La novella si apre con una descrizione che contestualizza l'azione.
I personaggi sono cittadini fiorentini che possono ancora godere delle belle usanze locali prima che queste siano allontanate dall'avarizia. Al tempo, era costume che gentili uomini si riunissero, banchettassero e calvassero assieme, talora che partecipassero a tornei. Tra le varie brigate, vi era quella di Betto Brunelleschi, che aveva sempre cercato di far divenire Guido Cavalcanti suo membro. Quest'ultimo, infatti, oltre ad essere uno dei migliori filosofi del mondo, possedeva la virtù della cortesia. Messer Betto riteneva che la ragione per la quale non fosse mai riuscito nel suo intento, risiedesse nella perdita dei comuni interessi di Guido, a causa della sua continua speculazione filosofica sulle teorie degli Epicurei. Accadde un giorno che Cavalcanti, partito dalla sua dimora, percorresse la strada che conduceva al cimitero e lì si attardasse.

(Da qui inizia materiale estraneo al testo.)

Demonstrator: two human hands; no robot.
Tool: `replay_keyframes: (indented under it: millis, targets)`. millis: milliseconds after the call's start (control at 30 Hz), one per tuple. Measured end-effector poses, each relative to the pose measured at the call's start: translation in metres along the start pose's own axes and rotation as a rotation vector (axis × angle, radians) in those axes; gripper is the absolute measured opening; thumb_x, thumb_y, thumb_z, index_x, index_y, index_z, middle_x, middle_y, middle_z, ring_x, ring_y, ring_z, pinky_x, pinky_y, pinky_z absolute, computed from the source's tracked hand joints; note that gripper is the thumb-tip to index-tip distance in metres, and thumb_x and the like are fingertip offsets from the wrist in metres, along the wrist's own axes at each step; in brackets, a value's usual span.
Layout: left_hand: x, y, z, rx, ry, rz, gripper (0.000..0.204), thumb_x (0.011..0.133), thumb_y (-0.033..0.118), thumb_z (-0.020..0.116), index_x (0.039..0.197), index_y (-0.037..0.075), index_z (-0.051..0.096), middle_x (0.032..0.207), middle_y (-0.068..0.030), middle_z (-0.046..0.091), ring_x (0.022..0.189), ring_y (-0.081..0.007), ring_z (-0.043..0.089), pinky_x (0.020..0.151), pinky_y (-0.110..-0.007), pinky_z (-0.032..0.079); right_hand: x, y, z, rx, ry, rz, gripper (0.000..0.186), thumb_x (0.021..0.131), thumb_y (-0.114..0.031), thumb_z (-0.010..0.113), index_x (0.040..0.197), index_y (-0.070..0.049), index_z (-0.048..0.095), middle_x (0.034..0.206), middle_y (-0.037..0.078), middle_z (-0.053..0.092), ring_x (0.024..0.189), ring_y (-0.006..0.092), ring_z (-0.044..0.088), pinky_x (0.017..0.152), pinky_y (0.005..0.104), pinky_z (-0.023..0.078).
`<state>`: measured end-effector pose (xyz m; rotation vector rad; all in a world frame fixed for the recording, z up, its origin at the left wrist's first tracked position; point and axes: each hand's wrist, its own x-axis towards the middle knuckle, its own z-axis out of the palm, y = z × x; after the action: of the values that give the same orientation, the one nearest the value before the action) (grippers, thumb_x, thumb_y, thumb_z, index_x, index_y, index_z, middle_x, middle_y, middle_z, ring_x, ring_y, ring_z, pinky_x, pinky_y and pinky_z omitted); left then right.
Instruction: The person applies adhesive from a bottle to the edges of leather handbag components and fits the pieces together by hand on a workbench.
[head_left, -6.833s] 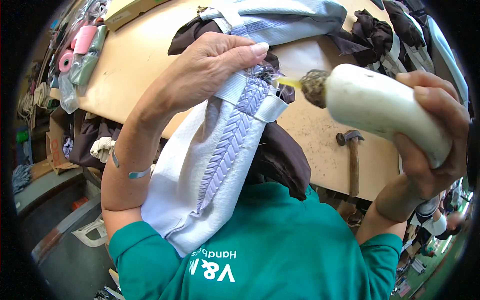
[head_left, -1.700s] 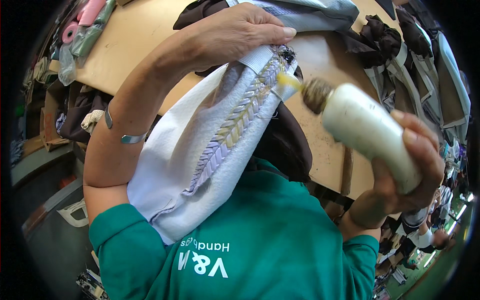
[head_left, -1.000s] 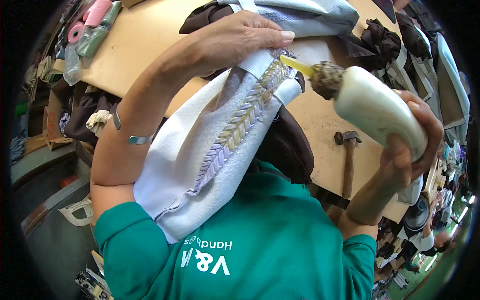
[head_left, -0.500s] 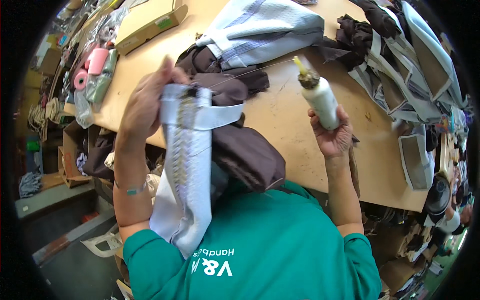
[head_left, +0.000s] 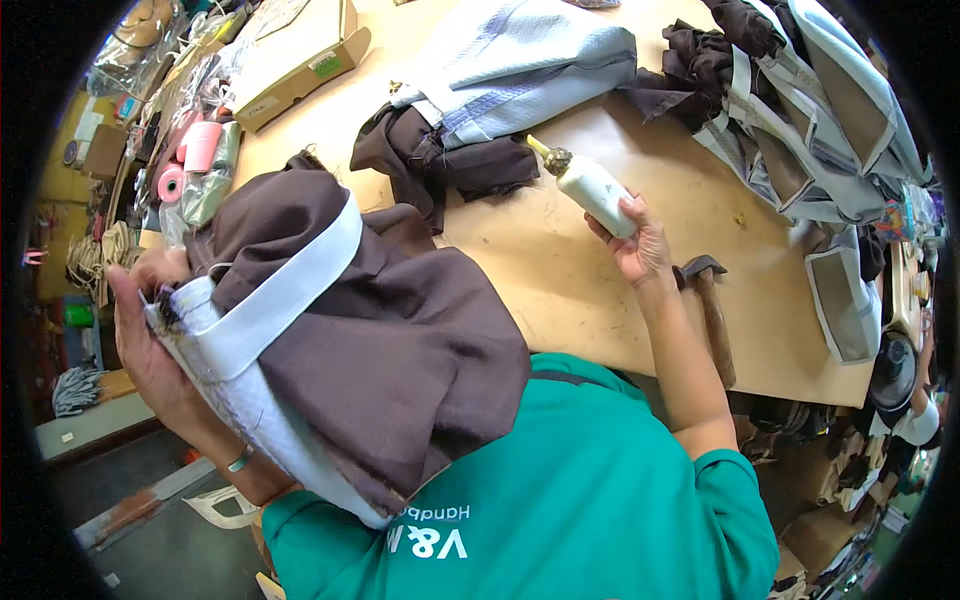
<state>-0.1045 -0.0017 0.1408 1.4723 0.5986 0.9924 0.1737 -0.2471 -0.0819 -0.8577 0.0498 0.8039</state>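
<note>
My left hand (head_left: 148, 350) holds a bag piece at the left: dark brown cloth (head_left: 400, 360) with a white padded edge (head_left: 240, 400) and a white strap (head_left: 300, 270) across it. A dark tangled tip shows at the edge's upper end beside my fingers. My right hand (head_left: 640, 242) grips a white squeeze bottle (head_left: 598, 195) with a yellow nozzle and a crusted collar, held over the tan table (head_left: 550, 315) and tilted toward the upper left. A hammer (head_left: 716, 320) with a wooden handle lies just right of my right forearm.
Light blue and brown bag pieces (head_left: 535, 75) lie at the back. More pieces (head_left: 805, 110) are heaped at the right. A cardboard box (head_left: 300, 85) and pink and green spools (head_left: 200, 145) sit at the left. A co-worker's white sleeve (head_left: 915, 425) shows at far right.
The bag piece has moved left and turned, showing brown cloth instead of the braided strip. The bottle has moved up and away from the piece, over the table.
</note>
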Motion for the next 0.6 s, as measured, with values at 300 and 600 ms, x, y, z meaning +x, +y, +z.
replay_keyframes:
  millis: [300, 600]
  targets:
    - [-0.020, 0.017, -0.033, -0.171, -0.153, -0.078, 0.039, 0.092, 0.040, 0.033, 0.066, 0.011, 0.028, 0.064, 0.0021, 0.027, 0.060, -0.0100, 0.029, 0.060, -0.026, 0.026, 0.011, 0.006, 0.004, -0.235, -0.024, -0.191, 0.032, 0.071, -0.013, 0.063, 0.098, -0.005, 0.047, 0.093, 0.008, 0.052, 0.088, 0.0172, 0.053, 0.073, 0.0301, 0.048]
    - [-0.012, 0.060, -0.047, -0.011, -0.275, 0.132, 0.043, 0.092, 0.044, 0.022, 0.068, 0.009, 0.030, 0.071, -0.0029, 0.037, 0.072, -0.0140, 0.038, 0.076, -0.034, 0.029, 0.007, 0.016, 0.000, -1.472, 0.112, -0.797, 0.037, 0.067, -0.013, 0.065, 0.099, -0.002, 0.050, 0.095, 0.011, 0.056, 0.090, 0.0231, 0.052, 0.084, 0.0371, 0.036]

Lo videro gli uomini appartenenti alla brigata di messer Betto e gli si accostarono per provocarlo, domandadogli cosa avrebbe fatto una volta scoperto che Dio non esiste. Guido rispose loro con il suo motto, centro della novella e celebrazione della cultura: "Signori, voi mi potete dire a casa vostra ciò che vi piace", mentre teneva una mano posata sopra una lapide. Così detto, subito si allontanò dalla brigata con un agilisisimo balzo. Da questo si può ben notare che Cavalcanti possiede, oltre alla cortesia, la virtù fisica (legata alla rivalutazione rinascimentale del corpo), dell'industria (ossia la prontezza nel superare gli ostacoli e nel togliersi d'impiccio) e della cultura. Proprio quest'ultima si rispecchia nel motto, poi esplicitato da Brunelleschi, che sostiene che senza di essa l'uomo è equiparabile ai morti, i quali risiedono, appunto, nel cimitero. Ecco che Cavalcanti, così descritto, possiede al massimo grado di perfezione le virtù ammirate da Boccaccio ed è la realizzazione più alta del suo ideale di uomo.